To enable all CUDA acceleration options the following lines have to be added to the ARCH-file:
NVCC = /path_to_cuda/bin/nvcc
DFLAGS += -D__ACC -D__DBCSR_ACC -D__PW_CUDA
LIBS += -lcudart -lcublas -lcufft -lnvrtc
See [[https://github.com/cp2k/cp2k/blob/master/INSTALL.md#2j-cuda-optional-improved-performance-on-gpu-systems | here]] for details.
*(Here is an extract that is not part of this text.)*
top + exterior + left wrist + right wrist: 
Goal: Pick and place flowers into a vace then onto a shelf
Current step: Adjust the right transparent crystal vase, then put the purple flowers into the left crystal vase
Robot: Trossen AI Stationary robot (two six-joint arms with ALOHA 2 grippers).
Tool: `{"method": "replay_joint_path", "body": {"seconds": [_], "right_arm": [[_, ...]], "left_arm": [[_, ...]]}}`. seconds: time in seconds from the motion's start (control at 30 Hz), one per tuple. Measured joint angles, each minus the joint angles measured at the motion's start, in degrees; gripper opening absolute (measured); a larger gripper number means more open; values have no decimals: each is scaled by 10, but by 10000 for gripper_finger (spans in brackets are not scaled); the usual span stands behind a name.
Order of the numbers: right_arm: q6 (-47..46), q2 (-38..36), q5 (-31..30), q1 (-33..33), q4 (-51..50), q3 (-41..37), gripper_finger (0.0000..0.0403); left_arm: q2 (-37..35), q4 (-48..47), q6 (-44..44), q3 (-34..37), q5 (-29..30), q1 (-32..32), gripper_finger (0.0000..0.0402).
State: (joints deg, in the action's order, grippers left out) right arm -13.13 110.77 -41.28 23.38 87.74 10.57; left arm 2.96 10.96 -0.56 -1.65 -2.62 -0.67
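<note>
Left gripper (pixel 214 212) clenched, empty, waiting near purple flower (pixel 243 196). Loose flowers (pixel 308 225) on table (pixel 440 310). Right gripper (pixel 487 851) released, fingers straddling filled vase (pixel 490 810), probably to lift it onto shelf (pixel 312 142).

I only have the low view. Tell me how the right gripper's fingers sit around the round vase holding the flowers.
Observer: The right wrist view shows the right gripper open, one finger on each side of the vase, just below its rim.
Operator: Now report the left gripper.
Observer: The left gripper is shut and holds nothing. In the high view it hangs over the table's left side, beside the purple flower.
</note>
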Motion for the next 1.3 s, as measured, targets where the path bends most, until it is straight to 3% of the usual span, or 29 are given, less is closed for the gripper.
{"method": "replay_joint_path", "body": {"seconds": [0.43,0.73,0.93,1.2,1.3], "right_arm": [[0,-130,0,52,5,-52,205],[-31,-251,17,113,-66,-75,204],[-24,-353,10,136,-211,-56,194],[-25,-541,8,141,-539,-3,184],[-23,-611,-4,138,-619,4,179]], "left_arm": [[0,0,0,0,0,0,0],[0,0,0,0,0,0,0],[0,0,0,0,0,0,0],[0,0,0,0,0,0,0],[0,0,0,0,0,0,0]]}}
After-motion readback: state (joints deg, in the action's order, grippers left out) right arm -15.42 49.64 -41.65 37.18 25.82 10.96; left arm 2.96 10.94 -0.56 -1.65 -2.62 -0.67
As a prerequisite the [[https://developer.nvidia.com/cuda-toolkit |Nvidia CUDA Toolkit ]] has to be installed.
===== Libcusmm =====
The acceleration of DBCSR is performed by libcusmm. This library provides a number of kernels. Each of these kernels can multiply blocks of specific blocksizes. The blocksizes of a simulation are determined by the employed basis-set. As of DBCSR 1.1, by default libcusmm is able to generate any kernel for {m,n,k}≤80, see [[ https://github.com/cp2k/dbcsr/blob/develop/src/acc/libsmm_acc/libcusmm/README.md | here]] for more details. The //DBCSR Statistics// are printed at the end of every CP2K-run, example
-------------------------------------------------------------------------------
- -
- DBCSR STATISTICS -
- -
-------------------------------------------------------------------------------
COUNTER CPU ACC ACC%
number of processed stacks 160 64 28.6
matmuls inhomo. stacks 11880 0 0.0
matmuls total 132360 53530 28.8
flops 13 x 13 x 13 0 33218640 100.0
flops 24 x 13 x 13 0 55177824 100.0
...
flops total 1452705420 657928368 31.2
marketing flops 2048000000
-------------------------------------------------------------------------------
More supported GPUs can be added, please refer to [[https://github.com/cp2k/dbcsr/blob/develop/src/acc/libsmm_acc/libcusmm/tune.md | this howto]].
===== Profiling =====
If you are interested in profiling CP2K with nvprof have a look at [[dev:profiling#nvprof | these remarks]].